Friday, March 20, 2015

Leah's Corner: Leatherman Wingman Multi-Tool conquers the suburbs

by Leah Klocko

As you many of you know, I am the senior copy editor of Rocky Mountain Bushcraft. While Jason lives and tests gear high up in the Rocky Mountains of Colorado, I edit from the less illustrious Pittsburgh suburbs, not exactly a wilderness mecca. However, I am always excited to check out new gear, and thanks to Leatherman, I was lucky enough to be able test out their new Wingman multi-tool which they were kind enough to send my way recently.

I have to say it was a little intimidating at first. Lots of implements all in one. However, once I started working with the Wingman I appreciated having all my tools right there, with no need to go grab a screwdriver or dig up a pair of pliers.

The Leatherman Wingman features tough stainless-steel construction and 14 different tools including:

* 420HC Combo Knife, Spring-action Regular Pliers, Spring-action Needlenose Pliers, Spring-action Wire Cutters
* Wire Stripper, Small Screwdriver, Medium Screwdriver, Phillips Screwdriver,
* Spring-action scissors
* Wood/Metal File, Bottle Opener, Can Opener

I decided to check a few items off of my “To Do” list using the multi-tool. My AT&T Samsung Galaxy S5 Active test phone made taking photos of my progress a snap.
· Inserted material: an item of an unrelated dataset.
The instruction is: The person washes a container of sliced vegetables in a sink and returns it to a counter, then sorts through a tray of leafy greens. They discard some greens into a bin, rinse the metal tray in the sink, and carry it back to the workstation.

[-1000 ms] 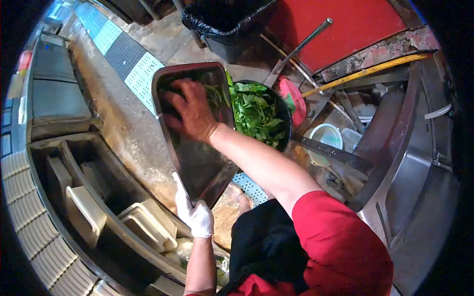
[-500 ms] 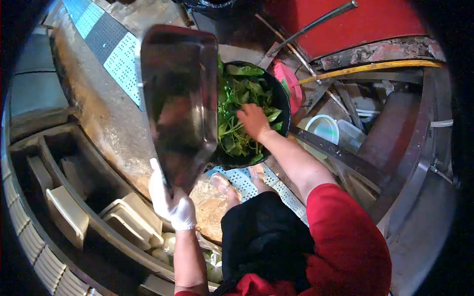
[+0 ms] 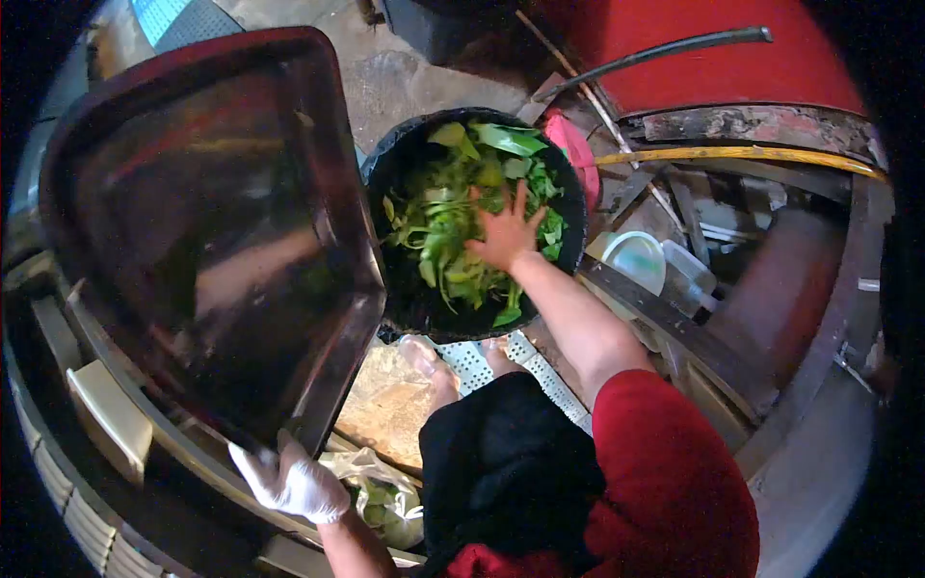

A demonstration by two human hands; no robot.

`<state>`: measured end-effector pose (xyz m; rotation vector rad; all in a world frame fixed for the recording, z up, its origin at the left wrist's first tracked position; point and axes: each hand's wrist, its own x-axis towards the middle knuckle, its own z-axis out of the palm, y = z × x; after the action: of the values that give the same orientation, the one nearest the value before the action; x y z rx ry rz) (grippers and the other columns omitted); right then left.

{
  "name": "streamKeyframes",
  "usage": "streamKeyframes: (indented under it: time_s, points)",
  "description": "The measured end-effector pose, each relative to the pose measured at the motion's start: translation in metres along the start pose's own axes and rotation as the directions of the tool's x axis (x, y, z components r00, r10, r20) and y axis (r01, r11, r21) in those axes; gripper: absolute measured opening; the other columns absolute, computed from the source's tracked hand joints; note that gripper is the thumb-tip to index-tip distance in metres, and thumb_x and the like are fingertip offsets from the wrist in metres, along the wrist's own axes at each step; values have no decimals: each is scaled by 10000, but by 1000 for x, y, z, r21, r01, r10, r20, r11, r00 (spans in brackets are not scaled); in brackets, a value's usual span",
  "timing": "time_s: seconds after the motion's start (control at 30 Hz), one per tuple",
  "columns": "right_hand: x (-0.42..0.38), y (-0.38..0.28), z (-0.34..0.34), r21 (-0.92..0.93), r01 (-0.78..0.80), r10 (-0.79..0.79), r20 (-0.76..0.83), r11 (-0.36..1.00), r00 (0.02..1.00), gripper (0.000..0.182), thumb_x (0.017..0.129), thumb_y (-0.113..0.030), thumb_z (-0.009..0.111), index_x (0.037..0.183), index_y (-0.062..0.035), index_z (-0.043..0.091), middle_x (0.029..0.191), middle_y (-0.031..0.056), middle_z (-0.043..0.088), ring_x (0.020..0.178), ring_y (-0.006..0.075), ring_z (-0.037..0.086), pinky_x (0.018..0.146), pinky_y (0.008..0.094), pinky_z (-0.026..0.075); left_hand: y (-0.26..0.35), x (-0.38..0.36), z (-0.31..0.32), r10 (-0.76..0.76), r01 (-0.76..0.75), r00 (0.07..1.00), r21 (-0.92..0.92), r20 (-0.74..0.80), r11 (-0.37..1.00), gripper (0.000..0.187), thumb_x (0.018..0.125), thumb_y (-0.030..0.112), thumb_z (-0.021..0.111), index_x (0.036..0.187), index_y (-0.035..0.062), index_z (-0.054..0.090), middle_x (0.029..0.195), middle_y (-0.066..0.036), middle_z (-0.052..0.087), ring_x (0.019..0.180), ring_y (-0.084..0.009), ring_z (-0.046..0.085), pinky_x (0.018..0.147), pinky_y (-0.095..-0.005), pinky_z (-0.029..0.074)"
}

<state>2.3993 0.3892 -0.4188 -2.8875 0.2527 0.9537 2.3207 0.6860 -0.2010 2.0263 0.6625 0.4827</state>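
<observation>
My left hand (image 3: pixel 287 484), in a white glove, grips the lower edge of a large metal tray (image 3: pixel 202 212). The tray is tilted up on its side and shows its shiny, dark-looking inner face. To its right stands a round black bin (image 3: pixel 574 183), seemingly lined with a black bag. Green leaves and stems (image 3: pixel 448 226) fill much of it. Over these leaves my bare right hand (image 3: pixel 508 234) is spread out, its fingers apart and touching the greens. Whether any stem lies under the palm is hidden.
White tubs (image 3: pixel 636 262) and a yellow pole (image 3: pixel 742 154) are on the right, near a pink object (image 3: pixel 570 154). Dark rails and cream containers (image 3: pixel 111 409) line the left. A plastic bag of greens (image 3: pixel 385 506) lies by my feet.
The tray has swung left and turned away from the bin, with my left hand moving down and left. More of the bin shows. My right hand's fingers have spread over the leaves.
</observation>
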Motion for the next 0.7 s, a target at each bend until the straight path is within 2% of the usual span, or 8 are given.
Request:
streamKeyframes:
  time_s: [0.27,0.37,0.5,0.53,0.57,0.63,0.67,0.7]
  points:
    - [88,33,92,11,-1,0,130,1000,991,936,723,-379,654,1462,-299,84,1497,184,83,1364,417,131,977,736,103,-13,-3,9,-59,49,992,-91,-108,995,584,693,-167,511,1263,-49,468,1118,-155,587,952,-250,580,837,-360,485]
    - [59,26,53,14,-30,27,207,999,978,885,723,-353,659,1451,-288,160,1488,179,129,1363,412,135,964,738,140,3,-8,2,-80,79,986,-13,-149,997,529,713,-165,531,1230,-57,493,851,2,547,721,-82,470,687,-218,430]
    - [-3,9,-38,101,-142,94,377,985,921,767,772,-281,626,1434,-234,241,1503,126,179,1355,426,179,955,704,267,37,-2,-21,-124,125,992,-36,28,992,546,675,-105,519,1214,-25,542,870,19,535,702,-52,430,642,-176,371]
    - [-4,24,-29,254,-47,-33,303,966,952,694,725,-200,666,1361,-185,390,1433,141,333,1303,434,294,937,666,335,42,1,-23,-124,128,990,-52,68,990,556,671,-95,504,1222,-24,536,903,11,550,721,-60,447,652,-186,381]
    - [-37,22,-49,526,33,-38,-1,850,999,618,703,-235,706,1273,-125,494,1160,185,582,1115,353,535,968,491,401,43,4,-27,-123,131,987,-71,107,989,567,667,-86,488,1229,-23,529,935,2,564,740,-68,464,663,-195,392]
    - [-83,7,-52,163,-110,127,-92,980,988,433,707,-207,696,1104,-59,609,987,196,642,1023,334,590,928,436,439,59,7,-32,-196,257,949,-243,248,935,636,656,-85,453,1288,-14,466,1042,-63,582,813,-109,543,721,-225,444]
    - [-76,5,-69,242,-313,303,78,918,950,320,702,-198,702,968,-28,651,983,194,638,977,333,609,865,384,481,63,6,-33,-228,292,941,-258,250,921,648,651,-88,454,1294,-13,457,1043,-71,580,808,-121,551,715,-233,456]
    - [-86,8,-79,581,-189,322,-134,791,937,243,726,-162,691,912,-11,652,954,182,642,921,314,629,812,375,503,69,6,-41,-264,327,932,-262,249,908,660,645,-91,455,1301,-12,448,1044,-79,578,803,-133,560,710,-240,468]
Task number one: Remove rusty nails from an old wicker chair on the porch. My cat likes to use the old chair as a scratching post and some of the nails had become exposed. I didn’t want him to hurt himself, so the nails had to go.

The spring-action needlenose pliers quickly became my favorite part of the Wingman. Their sturdy construction, comfortable grip and spring action made quick work of the nails. Only one problem. One of the nails broke off. Wingman to the rescue! I simply pulled out the wire-stripper which has a curved sharp end and used it to dig out the remaining nail.

Task number two: Tighten the door knob.

For some reason, the knob on my front door has a habit of becoming loose. If you’ve ever tried to work on a doorknob, the angle of access to the screws can cause problems if your screwdriver is too short or the handle is too wide. Not a problem with the Wingman.

Task number three: Cut open a gourd to get seeds for next year.

I had grown some tiny pumpkin-shaped gourdes in my garden this year and I wanted to cut one up to get seeds to plant next year. The knife on the multi-tool cut through with no problem even though gourds tend to have a pretty tough skin.

I then used the serrated part of the knife to cut a twig from one of the nearby shrubs. The Wingman cut through quickly without much effort.

Task number four: Test the Scissors

To test the scissors's cutting ability, I decided to cut a piece of felt. Fabric of any kind can be difficult to cut with scissors unless they are really sharp, and I honestly didn’t think the Wingman’s scissors would be up to the task. I was wrong. Once I got the hang of using them, they cut through the felt almost as well as my full size sewing scissors.

One small issue from a female perspective-- the knife and scissors could be a little easier to pull out. I tended to lose them in the handle and they were stiff enough that they bent my fingernails when I tried to open them.


All in all, the Leatherman Wingman is a very useful well-made tool. Plus it is small enough to fit in the palm of my not-very-large hand, and light enough to add little weight to a backpack or purse. (I had it in my purse at one point and forgot that it was in there!) Easy to carry in a pocket as well, with a nice clip that holds it in place.

Its handy features, especially for a suburbanite like me, has made it my ultimate “To Do” list partner. It saves me time running to get tool after tool. I can just move from one job to another with every tool right there in my hand. The Wingman's sturdy construction also means it should stand up to some serious stress. I can see that as I get used to my Leatherman Wingman, I will find more reasons to love having all of my tools right at my fingertips.